● What needs to be done:
This exercise asks for every line of the material that includes the word "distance".

*** Material to process Section Begins ***

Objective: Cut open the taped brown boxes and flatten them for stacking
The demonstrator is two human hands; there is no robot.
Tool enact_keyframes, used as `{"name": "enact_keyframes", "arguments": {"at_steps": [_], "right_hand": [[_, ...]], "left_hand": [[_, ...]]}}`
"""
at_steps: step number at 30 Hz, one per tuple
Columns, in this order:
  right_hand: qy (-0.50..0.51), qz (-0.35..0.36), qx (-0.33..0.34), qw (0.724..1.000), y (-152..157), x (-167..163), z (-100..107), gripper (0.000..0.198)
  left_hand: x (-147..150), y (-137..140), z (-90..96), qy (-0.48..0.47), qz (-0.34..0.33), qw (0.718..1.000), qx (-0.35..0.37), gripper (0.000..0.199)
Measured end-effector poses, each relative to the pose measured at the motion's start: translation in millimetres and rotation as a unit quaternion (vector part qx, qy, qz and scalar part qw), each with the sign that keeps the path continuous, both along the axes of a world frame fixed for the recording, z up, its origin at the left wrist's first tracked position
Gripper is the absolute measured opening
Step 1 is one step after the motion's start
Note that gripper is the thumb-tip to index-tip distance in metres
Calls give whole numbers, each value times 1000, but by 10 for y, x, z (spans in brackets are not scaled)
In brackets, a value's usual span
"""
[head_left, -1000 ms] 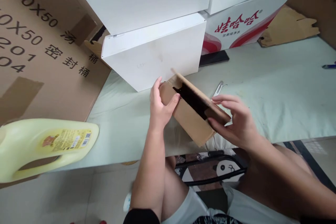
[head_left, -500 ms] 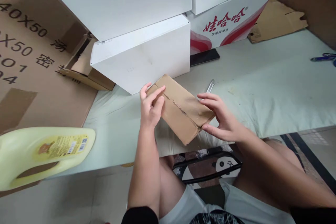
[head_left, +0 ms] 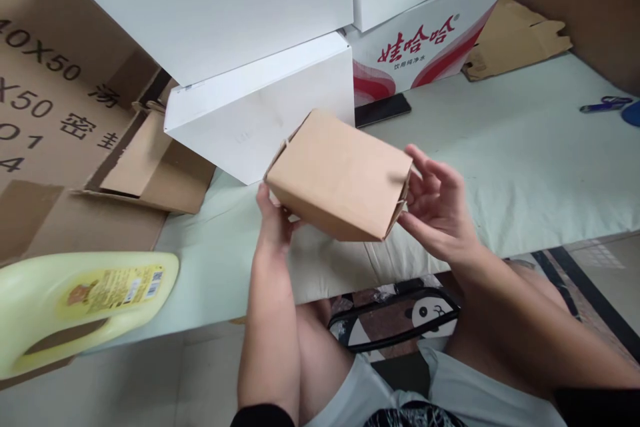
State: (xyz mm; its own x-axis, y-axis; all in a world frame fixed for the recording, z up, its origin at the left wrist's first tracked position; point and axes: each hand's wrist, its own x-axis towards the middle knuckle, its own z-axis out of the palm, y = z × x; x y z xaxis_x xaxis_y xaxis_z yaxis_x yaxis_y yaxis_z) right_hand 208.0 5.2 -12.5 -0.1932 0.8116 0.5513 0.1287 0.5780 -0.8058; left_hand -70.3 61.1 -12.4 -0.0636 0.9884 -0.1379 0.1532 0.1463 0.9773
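A small brown cardboard box [head_left: 340,170] is held tilted above the pale green cloth, a plain unbroken face turned up. My left hand [head_left: 275,217] grips its lower left end, with the thumb at the corner and most fingers hidden beneath. At the opposite end, my right hand [head_left: 435,203] has its fingers and thumb on the edges around the end flaps, which look slightly loose. Behind the box stands a white carton [head_left: 265,113], close to its far left corner.
A black phone [head_left: 383,110] lies before a white and red carton [head_left: 425,47]. Flattened cardboard [head_left: 517,40] and blue scissors [head_left: 607,105] are to the right. At left are a yellow jug [head_left: 115,300], an open brown box [head_left: 155,167] and a large printed carton [head_left: 45,113].
The box has been lifted and turned over; its torn seam no longer faces up and a plain side does. My left hand has shifted from on top to underneath. The silvery cutter is now hidden.
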Motion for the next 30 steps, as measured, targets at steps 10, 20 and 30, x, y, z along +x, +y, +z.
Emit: {"name": "enact_keyframes", "arguments": {"at_steps": [10,20,30], "right_hand": [[-70,-86,-12,994,-6,188,166,53],[-149,-47,-104,982,138,211,-97,46],[-262,-72,-103,957,322,218,-360,46]], "left_hand": [[146,-233,70,72,-225,938,-255,85],[114,-67,40,127,-44,990,-27,51],[166,-160,233,175,-148,940,253,32]]}}
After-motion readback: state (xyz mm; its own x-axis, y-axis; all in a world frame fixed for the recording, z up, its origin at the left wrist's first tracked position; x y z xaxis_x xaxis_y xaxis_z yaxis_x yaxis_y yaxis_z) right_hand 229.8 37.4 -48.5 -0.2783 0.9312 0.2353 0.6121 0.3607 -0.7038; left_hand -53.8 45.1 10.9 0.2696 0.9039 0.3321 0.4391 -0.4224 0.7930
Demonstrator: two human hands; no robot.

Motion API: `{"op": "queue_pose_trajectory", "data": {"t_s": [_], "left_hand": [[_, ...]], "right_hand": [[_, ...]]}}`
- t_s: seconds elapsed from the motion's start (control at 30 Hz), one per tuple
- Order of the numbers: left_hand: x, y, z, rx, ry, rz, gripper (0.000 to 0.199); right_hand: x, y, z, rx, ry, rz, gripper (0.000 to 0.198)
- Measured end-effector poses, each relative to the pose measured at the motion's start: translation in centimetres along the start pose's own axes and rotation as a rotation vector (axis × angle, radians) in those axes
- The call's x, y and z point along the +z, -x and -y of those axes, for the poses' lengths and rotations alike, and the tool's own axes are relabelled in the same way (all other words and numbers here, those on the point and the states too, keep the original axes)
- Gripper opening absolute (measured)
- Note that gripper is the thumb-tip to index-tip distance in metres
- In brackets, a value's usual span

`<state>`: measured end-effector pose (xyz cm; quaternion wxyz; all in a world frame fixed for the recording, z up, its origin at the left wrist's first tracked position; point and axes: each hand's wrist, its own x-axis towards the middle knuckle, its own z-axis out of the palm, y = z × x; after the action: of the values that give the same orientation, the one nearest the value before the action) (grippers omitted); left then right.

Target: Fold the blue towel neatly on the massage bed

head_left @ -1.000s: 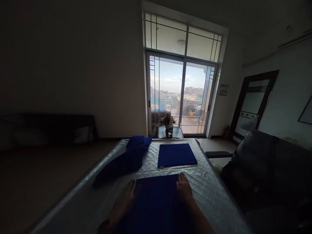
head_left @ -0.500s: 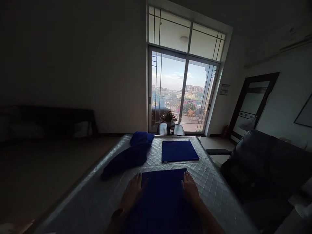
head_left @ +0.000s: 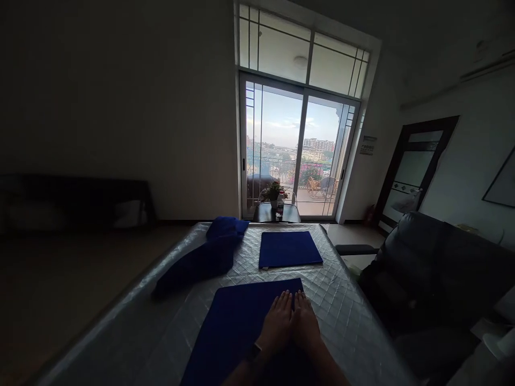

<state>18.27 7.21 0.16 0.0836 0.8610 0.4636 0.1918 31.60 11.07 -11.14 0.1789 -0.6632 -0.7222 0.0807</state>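
Blue cloth lies flat nearest you, your left hand and right hand together, fingers extended, near its far right corner.
Uneven pressure could ruck or skew it on the slick-looking quilted surface; a wide sweep could disturb the flat blue piece beyond or the crumpled blue heap at left.

A blue cloth lies flat on the silvery cover.
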Motion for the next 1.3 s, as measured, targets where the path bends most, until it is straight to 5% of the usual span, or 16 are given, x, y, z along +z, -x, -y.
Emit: {"op": "queue_pose_trajectory", "data": {"t_s": [0.1, 0.23, 0.4, 0.5, 0.67, 0.8, 1.07, 1.2, 1.3], "left_hand": [[0.8, 0.2, 0.9, -0.088, -0.035, 0.037, 0.065], [1.0, 1.7, 5.2, -0.277, -0.174, 0.092, 0.064], [-0.2, 6.3, 11.6, -0.529, -0.355, 0.138, 0.059], [-1.7, 8.7, 12.7, -0.592, -0.382, 0.160, 0.058], [-4.5, 10.0, 10.5, -0.507, -0.293, 0.086, 0.062], [-5.4, 9.4, 7.6, -0.425, -0.280, 0.075, 0.058], [-1.0, 5.8, -1.0, 0.126, 0.021, 0.041, 0.060], [1.0, 5.1, -2.5, 0.227, 0.119, 0.115, 0.062], [1.6, 6.2, -1.1, 0.153, 0.060, 0.172, 0.061]], "right_hand": [[-0.1, 0.1, 0.0, 0.009, -0.016, 0.005, 0.060], [-0.3, 0.0, 0.0, 0.031, -0.048, 0.015, 0.062], [-0.4, 0.0, 0.2, 0.036, -0.035, 0.049, 0.061], [-0.8, 0.1, 0.7, 0.051, -0.010, 0.057, 0.061], [-2.6, 1.6, 1.9, 0.067, 0.057, 0.052, 0.060], [-3.8, 5.7, 1.9, 0.035, 0.081, 0.106, 0.061], [-2.0, 12.2, 0.2, 0.078, 0.095, 0.195, 0.058], [-1.4, 12.0, -0.1, 0.087, 0.076, 0.185, 0.059], [-1.6, 12.0, 0.0, 0.118, 0.060, 0.218, 0.060]]}}
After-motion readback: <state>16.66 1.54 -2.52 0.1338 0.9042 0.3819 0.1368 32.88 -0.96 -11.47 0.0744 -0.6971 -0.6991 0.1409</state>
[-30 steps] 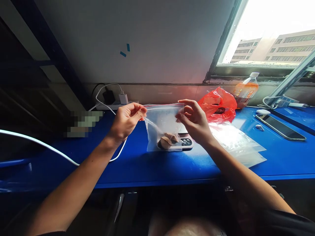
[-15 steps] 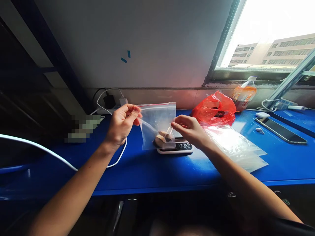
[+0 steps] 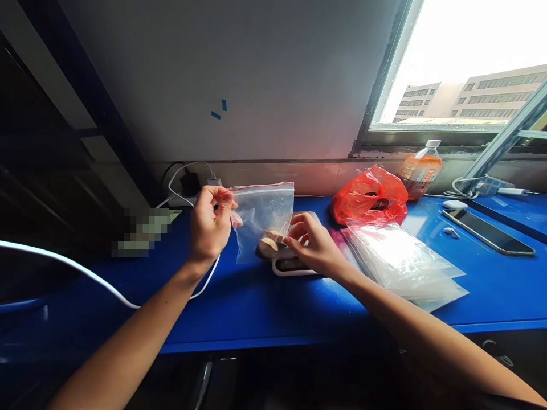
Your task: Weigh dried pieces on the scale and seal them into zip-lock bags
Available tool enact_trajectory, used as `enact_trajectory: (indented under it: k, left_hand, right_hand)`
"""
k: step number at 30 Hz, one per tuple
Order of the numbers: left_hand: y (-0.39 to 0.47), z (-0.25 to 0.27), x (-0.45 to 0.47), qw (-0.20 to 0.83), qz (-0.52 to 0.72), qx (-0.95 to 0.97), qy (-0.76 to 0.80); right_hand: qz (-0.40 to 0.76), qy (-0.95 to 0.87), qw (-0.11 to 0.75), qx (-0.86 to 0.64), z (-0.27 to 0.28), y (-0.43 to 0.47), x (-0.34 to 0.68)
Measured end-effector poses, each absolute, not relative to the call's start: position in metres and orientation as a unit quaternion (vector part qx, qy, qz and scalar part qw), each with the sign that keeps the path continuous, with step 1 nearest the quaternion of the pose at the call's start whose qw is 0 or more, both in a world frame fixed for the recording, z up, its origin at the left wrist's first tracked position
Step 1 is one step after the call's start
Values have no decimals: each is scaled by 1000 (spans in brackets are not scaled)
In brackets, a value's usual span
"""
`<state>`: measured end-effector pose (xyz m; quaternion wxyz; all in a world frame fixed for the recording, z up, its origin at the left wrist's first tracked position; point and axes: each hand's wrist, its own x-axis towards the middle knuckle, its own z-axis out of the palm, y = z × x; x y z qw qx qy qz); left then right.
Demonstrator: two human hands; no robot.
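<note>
My left hand (image 3: 212,222) is closed in a pinch on the top left corner of a clear zip-lock bag (image 3: 260,210), which hangs upright above the blue tabletop. Low in the bag lie a few beige, rounded pieces (image 3: 270,244) with darker sides; their exact kind I cannot make out. Against the bag's lower right edge, my right hand (image 3: 311,242) has its fingers curled and closed on the plastic. Partly hidden under that hand and behind the bag is a small white digital scale (image 3: 294,266) with a dark panel.
A stack of clear plastic bags (image 3: 401,259) lies to the right. Behind it are a red plastic bag (image 3: 370,196) and a drink bottle (image 3: 423,168). Further right rest a phone (image 3: 487,232), an earbud (image 3: 451,232) and its case (image 3: 455,204). A white cable (image 3: 72,267) crosses the left side.
Both hands and the bag have shifted slightly left. My right hand has moved lower along the bag's edge and now covers the scale's buttons.
</note>
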<state>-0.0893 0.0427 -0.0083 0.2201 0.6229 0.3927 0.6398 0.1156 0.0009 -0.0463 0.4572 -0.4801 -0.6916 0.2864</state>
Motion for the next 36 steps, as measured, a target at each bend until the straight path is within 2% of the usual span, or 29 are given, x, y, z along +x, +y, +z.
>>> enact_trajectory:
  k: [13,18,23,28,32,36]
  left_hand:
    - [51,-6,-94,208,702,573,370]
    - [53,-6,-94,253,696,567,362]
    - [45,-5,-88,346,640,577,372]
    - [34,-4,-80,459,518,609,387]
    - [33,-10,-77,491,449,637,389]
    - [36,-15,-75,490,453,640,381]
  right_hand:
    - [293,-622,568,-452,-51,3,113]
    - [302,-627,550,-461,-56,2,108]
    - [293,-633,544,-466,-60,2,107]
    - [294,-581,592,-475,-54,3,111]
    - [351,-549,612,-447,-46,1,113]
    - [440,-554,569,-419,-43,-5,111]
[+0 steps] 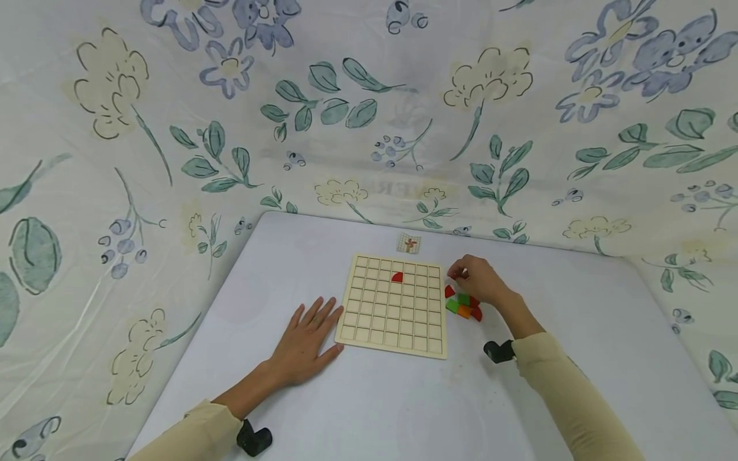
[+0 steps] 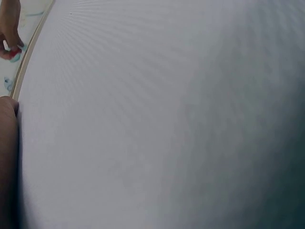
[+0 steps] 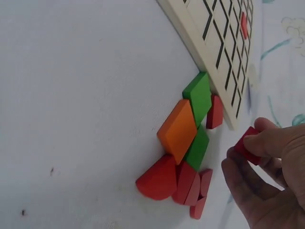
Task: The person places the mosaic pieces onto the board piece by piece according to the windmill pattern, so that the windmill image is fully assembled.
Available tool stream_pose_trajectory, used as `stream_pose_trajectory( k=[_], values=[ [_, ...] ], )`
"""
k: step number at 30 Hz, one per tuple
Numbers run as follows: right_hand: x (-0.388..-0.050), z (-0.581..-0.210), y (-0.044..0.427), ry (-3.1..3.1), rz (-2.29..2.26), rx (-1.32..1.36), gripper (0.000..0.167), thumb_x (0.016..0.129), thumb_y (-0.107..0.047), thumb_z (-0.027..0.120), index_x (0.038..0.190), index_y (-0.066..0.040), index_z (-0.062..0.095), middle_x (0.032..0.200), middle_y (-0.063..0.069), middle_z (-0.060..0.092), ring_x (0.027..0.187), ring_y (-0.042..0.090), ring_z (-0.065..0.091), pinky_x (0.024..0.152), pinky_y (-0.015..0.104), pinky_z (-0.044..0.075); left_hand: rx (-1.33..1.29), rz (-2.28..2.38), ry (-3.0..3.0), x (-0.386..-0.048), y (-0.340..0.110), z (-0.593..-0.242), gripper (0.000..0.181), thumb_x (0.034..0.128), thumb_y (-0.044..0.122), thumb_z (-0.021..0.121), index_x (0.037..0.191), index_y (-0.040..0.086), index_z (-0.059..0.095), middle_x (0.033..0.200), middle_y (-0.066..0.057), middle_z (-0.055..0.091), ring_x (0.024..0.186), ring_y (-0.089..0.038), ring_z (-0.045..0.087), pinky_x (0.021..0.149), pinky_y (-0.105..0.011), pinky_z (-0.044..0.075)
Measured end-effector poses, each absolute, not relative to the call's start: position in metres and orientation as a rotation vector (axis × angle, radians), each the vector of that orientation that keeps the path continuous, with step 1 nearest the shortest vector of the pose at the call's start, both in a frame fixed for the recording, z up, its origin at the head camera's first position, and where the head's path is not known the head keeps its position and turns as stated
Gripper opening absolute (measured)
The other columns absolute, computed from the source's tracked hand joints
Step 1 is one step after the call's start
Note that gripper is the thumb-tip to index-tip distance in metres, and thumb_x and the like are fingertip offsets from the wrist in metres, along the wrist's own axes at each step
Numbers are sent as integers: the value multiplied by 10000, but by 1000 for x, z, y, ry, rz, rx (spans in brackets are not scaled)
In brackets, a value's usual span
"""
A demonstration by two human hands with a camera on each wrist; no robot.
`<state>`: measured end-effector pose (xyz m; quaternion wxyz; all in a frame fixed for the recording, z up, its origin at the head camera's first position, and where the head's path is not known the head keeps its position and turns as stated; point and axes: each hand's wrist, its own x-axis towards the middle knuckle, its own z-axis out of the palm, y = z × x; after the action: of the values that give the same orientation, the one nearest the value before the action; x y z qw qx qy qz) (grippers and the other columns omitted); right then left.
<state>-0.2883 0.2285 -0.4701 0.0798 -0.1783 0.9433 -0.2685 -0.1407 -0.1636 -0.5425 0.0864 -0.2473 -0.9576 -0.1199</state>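
Note:
A wooden grid board lies on the white table, with one red quarter-circle piece in a cell of an upper row. My left hand rests flat on the table, fingers spread, its fingertips at the board's left edge. Beyond the board's upper right corner, my right hand pinches a red block between thumb and fingers. Below that hand lies a cluster of loose pieces: green blocks, an orange block and several red pieces.
Behind the board lies a small pattern card with a gridded picture. A flower-printed cloth hangs around the back and side of the white table. Black wrist cameras sit at both sleeves.

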Motion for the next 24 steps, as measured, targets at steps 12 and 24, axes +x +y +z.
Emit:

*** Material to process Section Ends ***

● Task response:
Note that gripper is the thumb-tip to index-tip distance in metres
- Note that gripper is the thumb-tip to index-tip distance in metres
Note that gripper is the thumb-tip to index-tip distance in metres, and thumb_x and the like are fingertip offsets from the wrist in metres, along the wrist's own axes at each step

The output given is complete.